▶ What you will do
Write out, from the entries below, exactly the lines that run between the lines holding "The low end" and "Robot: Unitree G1", inclusive, and stop there.

[Stored data]
------
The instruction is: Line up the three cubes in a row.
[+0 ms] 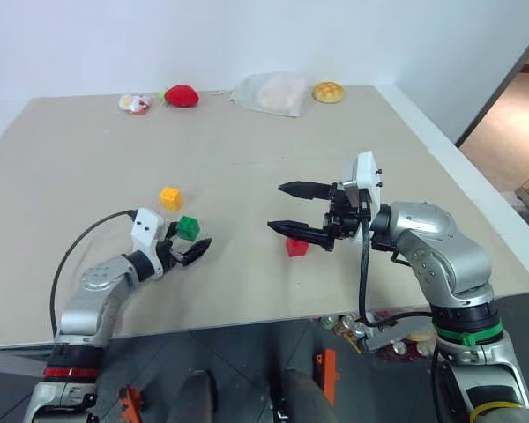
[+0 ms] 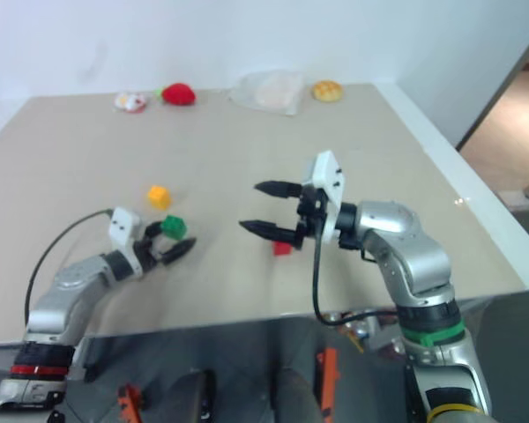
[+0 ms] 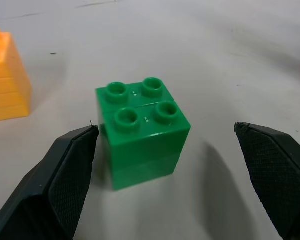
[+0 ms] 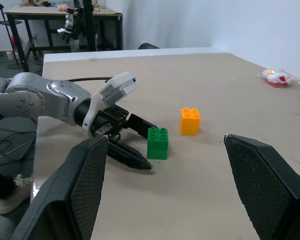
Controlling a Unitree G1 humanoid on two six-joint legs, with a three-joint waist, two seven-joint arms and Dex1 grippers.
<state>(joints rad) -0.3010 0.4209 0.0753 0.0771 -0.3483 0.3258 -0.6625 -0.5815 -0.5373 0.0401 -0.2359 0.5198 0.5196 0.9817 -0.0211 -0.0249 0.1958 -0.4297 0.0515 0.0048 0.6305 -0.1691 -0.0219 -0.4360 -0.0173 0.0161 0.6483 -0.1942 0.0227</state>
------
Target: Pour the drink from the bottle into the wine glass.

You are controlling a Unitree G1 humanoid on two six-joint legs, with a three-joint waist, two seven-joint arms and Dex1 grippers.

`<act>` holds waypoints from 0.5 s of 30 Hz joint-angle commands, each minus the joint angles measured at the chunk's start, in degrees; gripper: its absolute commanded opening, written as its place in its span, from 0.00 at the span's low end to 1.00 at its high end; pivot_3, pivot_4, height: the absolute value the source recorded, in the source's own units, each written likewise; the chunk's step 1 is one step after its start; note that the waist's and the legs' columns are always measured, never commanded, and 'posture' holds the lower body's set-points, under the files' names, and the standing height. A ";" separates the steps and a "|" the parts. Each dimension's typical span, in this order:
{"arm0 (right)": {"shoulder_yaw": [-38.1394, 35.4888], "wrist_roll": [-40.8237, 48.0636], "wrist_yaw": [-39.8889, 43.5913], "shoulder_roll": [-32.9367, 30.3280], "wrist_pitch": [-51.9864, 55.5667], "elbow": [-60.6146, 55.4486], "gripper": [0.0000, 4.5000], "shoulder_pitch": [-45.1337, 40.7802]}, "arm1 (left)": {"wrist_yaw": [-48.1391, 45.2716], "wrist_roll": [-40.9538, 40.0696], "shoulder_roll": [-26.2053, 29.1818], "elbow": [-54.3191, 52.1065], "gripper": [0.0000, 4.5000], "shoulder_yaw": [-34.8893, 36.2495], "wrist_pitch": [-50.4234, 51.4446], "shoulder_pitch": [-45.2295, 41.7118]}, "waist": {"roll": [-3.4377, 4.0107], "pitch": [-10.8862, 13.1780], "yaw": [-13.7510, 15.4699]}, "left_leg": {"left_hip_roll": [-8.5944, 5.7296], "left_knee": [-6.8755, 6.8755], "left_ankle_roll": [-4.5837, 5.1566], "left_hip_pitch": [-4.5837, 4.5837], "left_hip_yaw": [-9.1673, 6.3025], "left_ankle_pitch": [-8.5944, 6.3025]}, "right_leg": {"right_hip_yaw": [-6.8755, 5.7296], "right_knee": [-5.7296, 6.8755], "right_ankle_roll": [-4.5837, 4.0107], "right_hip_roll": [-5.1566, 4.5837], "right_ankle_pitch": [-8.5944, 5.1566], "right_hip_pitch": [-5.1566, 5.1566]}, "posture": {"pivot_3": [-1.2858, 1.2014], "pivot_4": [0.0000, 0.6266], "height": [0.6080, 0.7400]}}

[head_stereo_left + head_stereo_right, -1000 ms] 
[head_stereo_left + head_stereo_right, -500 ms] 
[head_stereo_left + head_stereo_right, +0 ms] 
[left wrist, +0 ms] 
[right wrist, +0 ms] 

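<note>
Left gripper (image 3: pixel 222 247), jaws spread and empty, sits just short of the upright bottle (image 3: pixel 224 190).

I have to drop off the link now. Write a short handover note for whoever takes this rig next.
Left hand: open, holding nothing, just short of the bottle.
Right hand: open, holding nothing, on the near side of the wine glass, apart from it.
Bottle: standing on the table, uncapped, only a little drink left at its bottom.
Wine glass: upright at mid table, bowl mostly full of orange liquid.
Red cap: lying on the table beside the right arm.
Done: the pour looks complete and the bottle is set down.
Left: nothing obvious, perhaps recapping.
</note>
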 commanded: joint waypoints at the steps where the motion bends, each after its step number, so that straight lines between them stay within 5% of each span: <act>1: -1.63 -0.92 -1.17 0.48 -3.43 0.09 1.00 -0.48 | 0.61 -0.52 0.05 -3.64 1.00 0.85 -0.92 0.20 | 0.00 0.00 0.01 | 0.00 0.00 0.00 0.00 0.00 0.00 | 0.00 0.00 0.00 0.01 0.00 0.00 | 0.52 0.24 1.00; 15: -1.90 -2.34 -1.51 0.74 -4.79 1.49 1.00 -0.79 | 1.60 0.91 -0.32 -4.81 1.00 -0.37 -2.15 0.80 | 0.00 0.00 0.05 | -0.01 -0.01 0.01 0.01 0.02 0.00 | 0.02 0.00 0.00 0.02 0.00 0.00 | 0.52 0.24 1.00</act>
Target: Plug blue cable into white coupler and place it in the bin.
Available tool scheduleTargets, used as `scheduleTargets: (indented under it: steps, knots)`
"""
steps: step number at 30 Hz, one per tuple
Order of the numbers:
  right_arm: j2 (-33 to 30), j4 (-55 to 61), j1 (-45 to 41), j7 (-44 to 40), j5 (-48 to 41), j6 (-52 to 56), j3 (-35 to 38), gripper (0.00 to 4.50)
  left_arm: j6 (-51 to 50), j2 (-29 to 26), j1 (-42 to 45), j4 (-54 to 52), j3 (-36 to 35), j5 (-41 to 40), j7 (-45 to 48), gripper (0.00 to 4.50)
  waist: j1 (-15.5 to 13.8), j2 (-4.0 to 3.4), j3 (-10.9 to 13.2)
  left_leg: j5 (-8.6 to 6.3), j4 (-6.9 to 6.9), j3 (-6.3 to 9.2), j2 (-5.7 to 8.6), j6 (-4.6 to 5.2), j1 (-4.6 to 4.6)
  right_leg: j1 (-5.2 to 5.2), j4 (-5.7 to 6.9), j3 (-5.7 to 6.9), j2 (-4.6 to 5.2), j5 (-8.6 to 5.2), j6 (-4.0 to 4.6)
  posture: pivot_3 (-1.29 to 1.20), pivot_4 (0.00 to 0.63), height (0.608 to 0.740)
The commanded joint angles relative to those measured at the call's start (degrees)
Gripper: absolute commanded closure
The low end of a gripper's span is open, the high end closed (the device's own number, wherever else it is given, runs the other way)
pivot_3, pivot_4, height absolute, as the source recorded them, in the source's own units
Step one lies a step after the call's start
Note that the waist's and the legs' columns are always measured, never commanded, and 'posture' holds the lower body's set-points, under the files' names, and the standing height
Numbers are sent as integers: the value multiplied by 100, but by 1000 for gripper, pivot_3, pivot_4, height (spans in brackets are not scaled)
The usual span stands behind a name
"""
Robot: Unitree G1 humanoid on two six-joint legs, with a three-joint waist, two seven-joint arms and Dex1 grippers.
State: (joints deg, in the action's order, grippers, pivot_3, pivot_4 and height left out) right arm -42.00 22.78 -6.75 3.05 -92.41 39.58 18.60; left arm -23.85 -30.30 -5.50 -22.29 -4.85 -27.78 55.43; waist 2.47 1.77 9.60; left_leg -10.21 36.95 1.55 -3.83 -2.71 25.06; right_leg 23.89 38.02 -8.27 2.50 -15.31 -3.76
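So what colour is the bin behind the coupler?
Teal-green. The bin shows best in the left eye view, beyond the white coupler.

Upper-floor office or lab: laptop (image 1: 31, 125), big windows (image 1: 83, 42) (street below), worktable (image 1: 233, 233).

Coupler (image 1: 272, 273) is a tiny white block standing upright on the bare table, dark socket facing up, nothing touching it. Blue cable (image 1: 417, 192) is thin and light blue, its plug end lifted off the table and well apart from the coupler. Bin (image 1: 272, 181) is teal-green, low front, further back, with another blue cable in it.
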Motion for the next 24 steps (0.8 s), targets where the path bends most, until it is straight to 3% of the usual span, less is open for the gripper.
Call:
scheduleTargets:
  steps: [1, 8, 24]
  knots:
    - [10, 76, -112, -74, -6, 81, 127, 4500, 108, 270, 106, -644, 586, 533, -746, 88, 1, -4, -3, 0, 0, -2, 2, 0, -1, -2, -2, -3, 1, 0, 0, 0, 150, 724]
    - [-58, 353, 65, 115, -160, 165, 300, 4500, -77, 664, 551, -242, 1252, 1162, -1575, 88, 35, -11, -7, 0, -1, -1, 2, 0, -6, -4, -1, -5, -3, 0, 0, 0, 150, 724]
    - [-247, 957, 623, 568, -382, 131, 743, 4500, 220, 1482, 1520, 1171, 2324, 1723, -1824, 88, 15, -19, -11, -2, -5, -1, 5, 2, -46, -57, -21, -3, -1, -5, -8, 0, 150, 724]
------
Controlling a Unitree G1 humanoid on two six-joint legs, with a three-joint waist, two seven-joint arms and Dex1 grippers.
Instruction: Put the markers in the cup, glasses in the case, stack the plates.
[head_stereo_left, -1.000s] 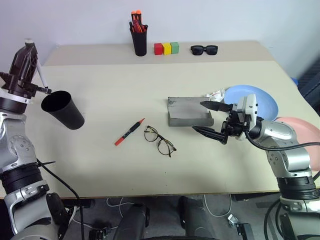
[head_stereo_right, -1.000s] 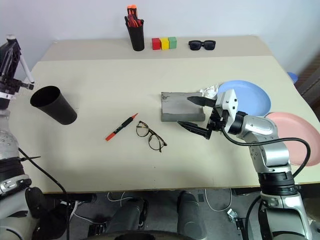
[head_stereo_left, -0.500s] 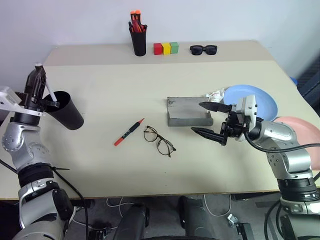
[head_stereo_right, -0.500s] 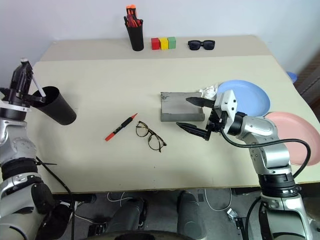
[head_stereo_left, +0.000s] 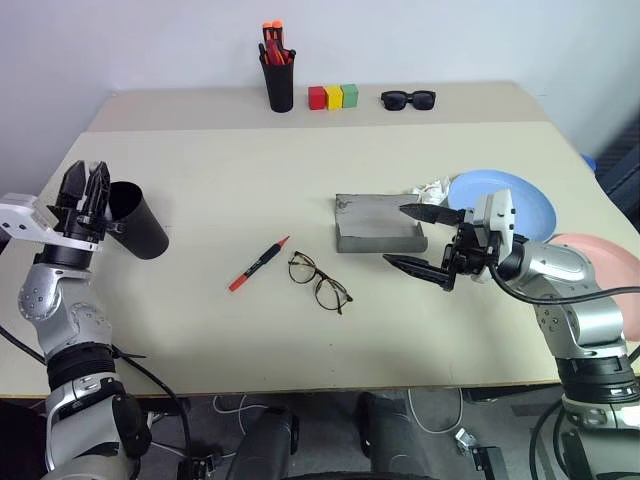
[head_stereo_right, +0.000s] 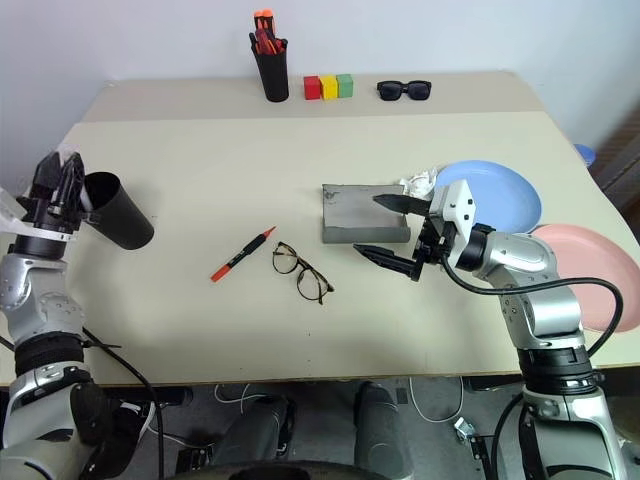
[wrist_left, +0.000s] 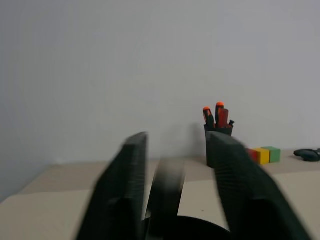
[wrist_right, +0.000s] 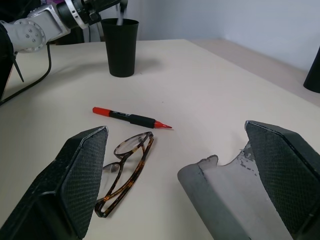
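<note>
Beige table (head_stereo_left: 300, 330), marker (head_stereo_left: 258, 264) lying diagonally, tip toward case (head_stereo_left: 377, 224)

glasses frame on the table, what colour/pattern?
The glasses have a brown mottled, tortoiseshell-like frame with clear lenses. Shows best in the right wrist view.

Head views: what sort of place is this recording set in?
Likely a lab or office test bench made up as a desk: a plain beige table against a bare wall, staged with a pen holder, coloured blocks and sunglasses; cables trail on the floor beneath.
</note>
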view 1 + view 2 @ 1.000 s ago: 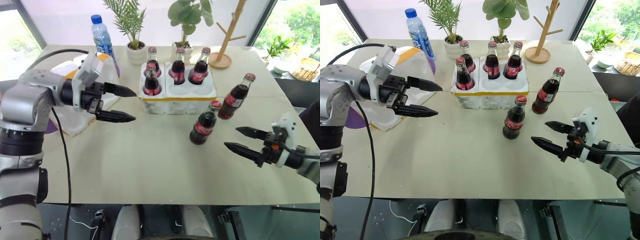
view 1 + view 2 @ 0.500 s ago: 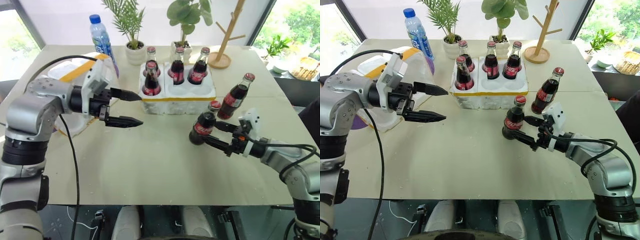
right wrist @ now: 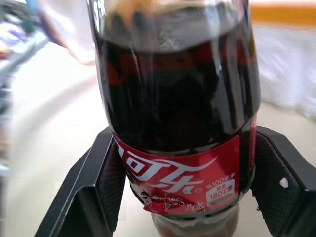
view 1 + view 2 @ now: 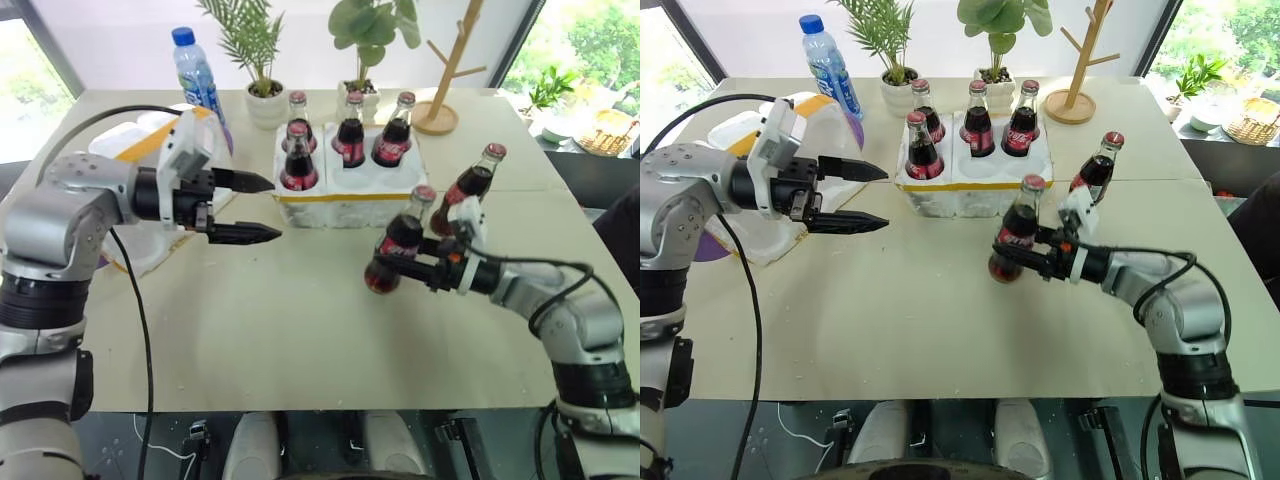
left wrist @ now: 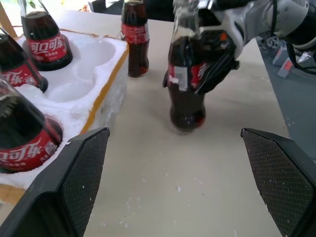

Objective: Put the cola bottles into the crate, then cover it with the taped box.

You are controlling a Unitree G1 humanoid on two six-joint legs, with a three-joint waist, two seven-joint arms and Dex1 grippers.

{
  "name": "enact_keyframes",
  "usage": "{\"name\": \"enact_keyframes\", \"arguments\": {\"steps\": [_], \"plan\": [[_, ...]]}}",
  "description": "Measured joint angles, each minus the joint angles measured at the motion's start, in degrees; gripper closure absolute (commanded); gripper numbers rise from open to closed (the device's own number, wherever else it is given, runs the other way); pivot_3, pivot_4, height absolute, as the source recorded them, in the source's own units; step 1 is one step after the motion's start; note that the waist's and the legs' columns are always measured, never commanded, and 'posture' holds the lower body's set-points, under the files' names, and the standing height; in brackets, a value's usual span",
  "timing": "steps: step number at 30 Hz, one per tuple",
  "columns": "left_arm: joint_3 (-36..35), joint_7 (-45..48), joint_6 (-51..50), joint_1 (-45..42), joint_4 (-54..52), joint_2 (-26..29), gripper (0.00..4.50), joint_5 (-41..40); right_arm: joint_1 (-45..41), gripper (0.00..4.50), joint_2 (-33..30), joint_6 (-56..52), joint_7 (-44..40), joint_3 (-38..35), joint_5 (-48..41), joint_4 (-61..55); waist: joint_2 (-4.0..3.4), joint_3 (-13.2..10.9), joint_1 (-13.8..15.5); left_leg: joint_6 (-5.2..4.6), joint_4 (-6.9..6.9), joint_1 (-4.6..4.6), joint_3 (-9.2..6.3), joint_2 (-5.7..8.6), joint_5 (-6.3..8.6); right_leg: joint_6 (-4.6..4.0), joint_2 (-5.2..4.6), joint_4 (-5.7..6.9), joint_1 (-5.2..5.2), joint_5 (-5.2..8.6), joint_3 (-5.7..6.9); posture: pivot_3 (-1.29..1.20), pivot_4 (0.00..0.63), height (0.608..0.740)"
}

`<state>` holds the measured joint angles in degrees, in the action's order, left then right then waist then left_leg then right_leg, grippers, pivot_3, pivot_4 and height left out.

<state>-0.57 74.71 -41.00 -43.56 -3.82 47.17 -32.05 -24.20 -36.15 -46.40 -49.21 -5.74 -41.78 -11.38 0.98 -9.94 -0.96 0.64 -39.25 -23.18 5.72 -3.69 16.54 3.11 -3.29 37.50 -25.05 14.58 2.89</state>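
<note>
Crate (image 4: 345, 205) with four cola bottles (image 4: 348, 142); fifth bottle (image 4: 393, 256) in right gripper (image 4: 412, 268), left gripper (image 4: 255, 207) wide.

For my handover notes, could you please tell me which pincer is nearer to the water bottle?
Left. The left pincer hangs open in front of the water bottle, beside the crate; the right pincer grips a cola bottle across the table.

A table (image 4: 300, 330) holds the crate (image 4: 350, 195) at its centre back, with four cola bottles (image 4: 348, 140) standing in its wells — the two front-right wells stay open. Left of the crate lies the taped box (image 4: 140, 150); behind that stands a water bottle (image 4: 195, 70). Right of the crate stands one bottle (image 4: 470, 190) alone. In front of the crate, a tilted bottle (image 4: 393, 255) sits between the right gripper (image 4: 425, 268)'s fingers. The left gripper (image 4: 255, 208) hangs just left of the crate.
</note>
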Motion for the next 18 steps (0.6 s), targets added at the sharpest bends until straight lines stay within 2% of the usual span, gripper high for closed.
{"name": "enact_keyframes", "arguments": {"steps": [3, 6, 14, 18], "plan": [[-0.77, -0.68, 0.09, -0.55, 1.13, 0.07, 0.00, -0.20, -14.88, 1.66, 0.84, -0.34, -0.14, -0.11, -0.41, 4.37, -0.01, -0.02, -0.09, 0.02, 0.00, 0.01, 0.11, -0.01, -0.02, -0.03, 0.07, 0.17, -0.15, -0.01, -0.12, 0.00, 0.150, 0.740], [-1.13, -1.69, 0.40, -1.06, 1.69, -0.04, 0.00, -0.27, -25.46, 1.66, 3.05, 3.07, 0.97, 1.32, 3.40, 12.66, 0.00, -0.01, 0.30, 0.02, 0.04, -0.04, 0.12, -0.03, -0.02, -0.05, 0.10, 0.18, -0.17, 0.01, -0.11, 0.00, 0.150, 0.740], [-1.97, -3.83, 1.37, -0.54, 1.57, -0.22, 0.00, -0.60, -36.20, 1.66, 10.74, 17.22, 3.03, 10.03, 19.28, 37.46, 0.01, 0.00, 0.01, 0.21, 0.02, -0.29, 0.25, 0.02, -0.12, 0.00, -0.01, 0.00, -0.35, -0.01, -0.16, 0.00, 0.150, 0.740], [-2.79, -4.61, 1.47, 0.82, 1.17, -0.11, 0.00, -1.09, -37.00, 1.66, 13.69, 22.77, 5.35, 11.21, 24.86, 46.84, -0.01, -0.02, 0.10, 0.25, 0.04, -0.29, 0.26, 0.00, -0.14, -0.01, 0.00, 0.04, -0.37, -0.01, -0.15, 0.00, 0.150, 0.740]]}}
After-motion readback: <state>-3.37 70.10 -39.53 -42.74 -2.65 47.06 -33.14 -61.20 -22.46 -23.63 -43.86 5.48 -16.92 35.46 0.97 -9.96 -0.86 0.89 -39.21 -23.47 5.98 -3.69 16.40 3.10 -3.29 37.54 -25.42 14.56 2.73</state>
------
▶ Task response
The low end of a gripper's span is open, the high end closed (the device's own number, wherever else it is given, runs the other way)
pivot_3, pivot_4, height absolute, as the source recorded them, in the source's own units
Step one lies a step after the call's start
Note that the waist's and the legs' columns are always measured, never commanded, and 'posture' holds the lower body's set-points, under the files' names, and the standing height
Numbers are sent as integers: the value multiplied by 100, but by 1000 for gripper, pivot_3, pivot_4, height (spans in brackets are not scaled)
The usual span stands behind a name
"""
Robot: Unitree G1 humanoid on two six-joint legs, with a three-joint waist, two seven-joint arms and Dex1 grippers.

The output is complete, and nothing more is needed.